In his response, he suggested that there could be multiple calendars with each segment of the diaspora with its own timeline. The Africans in America could use 1619, Africans in the Caribbean could used an earlier date, etc. That was not what I had envisioned. I saw Africans everywhere as one. I put the focus on where the slave ships picked us up, on what we had in common, not where the slave ships happened to drop us off. I was having trouble trying to determine what could be an appropriate event but I knew that the African Cultural Calendar had to represent Africans everywhere.

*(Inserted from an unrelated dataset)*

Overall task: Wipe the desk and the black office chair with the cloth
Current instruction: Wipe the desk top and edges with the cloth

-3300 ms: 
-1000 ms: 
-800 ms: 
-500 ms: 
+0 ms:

A comment in Dr. Asante’s letter caused me to think about what might constitute a time splitting event, differently. By the time I read Afrocentricity I had already decided that slavery was not the event. In his letter, Dr. Asante said that we should not let others by their actions determine when the calendar should start. For that reason, he would agree that 1619 might not be the appropriate date. After Dr. Asante’s letter, I thought about that New Year’s Eve party again. How as African people we did not let Dick Clark dictate to us when the year began. Dr. Asante’s comment allowed me to frame my thoughts around what might be an appropriate event.

Door of No Returns

After communicating with Dr. Molefi Asante I reframed the question. I was no longer asking what could have caused time to split for Africans but started to think about the outcome instead. If there was an event that split time, what would the outcome be? That answer was easy, the outcome would be the diaspora. The spreading of African people around the world. I changed the question I asked people from what event caused time to split, to where did the diaspora begin? The answer that most people gave me was one that I believed was true: it began at the Door of No Return. That also allowed me to put aside the question of when because an event that culminated in the diaspora would take place over a period of time and build as things among the people fall apart. I was certain the Door of No Return was what the ancestors were referring to when they said that they were fighting on arrival. Fighting who, fighting for what were the questions. For a while I focused on what happened at the Door of No Return. That when I realized that what caused the diaspora was when some of our ancestors were convinced that it was better to stand with the enemy than to support their family. A proverb among our ancestors is “when brothers fight, strangers inherit their father’s land”. What happened at the Door of No Return allowed strangers to be everywhere upon our land. The arrival of Africans at the Door of No Return was the event that caused time to split into two. Time split into two when we were pushed through the door. In the African Cultural Calendar that year is called the “Year of the Push and Pull”. It is the first year after time has been split into two; and we, the Africans, began again.

If MLK was referring to Africans when he was speaking about time splitting into two, he might have said that Africans being pushed through the Door of No Return split time into two. Africans were not only push; they were also pulled through the Door. That signalled the beginning of the diaspora and split time into the time “before the diaspora (btd)” and the time “of the diaspora (otd)”. The Door of No Return was our blindness hour. Everything that followed, slavery, partition of our homeland, colonization and our loss of self was only a by-product of what happened at the Door of No Return.

That was the key for the Africalendar. Arriving at the Door of No Return and being pushed and pulled through the Door was the event that split time into two. It was the first time that some of us chose to stand with the enemy and as a result, things fell apart for our ancestors. It led directly to the diaspora and that is the reason, the African Cultural Calendar measured time as either “before the diaspora (btd)” or “of the diaspora (otd)”.